26 Unix tools. One binary. Zero dependencies.·the missing coreutils for the agent era·vrk mcp - expose all 26 tools to any AI agent·curl vrk.sh/install.sh | sh - ready in 5 seconds·

MCP

What this gives your agent

Your agent framework supports Model Context Protocol and you want it to know about vrk tools. You add three lines of config and every tool - tok, prompt, grab, mask, validate, all 26 of them - appears in your agent’s tool list with full input schemas. The agent sees what’s available, knows what flags each tool accepts, and can decide when to use them.

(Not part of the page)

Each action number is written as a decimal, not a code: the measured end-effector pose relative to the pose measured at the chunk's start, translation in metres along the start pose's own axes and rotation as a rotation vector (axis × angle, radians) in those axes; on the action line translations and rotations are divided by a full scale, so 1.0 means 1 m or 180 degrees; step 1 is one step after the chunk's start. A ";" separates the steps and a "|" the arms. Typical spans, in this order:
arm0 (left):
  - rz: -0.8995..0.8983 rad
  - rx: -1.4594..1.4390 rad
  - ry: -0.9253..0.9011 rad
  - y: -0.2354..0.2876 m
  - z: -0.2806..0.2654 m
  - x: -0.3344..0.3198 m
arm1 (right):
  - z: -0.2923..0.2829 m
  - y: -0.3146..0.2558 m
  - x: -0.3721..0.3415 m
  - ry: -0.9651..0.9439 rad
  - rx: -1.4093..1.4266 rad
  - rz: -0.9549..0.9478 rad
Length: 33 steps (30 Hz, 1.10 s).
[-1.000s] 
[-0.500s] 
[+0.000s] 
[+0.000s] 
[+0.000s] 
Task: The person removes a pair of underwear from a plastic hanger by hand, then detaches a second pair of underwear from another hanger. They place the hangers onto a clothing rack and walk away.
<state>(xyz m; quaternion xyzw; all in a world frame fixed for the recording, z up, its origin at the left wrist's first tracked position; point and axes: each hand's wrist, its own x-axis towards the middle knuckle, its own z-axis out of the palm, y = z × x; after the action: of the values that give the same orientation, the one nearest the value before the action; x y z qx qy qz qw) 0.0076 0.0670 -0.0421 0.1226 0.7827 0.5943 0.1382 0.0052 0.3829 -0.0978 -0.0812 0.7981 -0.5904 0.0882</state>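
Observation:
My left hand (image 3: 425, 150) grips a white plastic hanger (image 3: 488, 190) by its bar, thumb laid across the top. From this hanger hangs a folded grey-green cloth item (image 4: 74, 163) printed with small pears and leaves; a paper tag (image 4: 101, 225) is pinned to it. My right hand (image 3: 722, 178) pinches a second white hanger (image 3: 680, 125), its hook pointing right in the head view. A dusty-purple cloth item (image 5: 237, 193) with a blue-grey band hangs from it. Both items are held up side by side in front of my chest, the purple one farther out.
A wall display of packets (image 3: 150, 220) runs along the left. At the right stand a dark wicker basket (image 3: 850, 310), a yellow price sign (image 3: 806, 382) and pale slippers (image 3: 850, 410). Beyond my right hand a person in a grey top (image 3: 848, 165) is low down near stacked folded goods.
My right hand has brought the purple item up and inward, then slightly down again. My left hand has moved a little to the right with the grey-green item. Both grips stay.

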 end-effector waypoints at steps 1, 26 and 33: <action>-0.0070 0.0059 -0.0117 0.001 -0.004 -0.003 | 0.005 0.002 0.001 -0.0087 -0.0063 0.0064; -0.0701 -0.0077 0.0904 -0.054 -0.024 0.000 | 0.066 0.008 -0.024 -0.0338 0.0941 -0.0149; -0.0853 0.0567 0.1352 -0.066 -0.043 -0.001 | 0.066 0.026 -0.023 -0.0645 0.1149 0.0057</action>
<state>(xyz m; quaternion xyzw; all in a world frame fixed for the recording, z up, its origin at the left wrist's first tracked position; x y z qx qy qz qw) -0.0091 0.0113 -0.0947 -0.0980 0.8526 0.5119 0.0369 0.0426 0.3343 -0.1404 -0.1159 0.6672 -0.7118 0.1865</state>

The MCP layer handles discovery, not execution. It tells your agent what exists. The agent still runs tools as shell commands. This is deliberate - every tool invocation is a real process that appears in logs, respects permissions, and behaves exactly like it would if you ran it yourself from the terminal.

Setup

Claude Code

Add to your MCP settings (.claude/settings.json or project-level):

{
  "mcpServers": {
    "vrksh": {
      "command": "vrk",
      "args": ["mcp"]
    }
  }
}

Other MCP-compatible agents

The same config structure works anywhere MCP is supported. The server communicates over stdio using JSON-RPC 2.0 - no network, no ports, no auth.

How it works

vrk mcp starts a JSON-RPC 2.0 server over stdio. It implements two methods:

  • initialize - returns server capabilities and the vrksh version
  • tools/list - returns all 26 tool definitions with their input schemas (flags, types, descriptions)

tools/call is intentionally not implemented. When the agent decides to use a tool, it executes it as a shell command:

echo "hello" | vrk tok --json

This keeps things auditable. There’s no hidden execution layer between the agent and the tool. The agent runs a process, reads stdout, checks the exit code. Same as any other command.

When to use MCP vs CLI discovery

Use MCP when your agent framework speaks MCP natively and you want tools to show up automatically in the agent’s tool list without prompt engineering.

Use CLI discovery when your agent has shell access and you want lower overhead. No server process, no protocol - just:

vrk --manifest           # JSON tool registry
vrk --skills tok         # single-tool reference (flags, exit codes, examples)
vrk --skills             # full reference for all tools

Both approaches give the agent the same information. MCP is more structured. CLI is simpler. See the agent endpoints page for the complete list of discovery surfaces.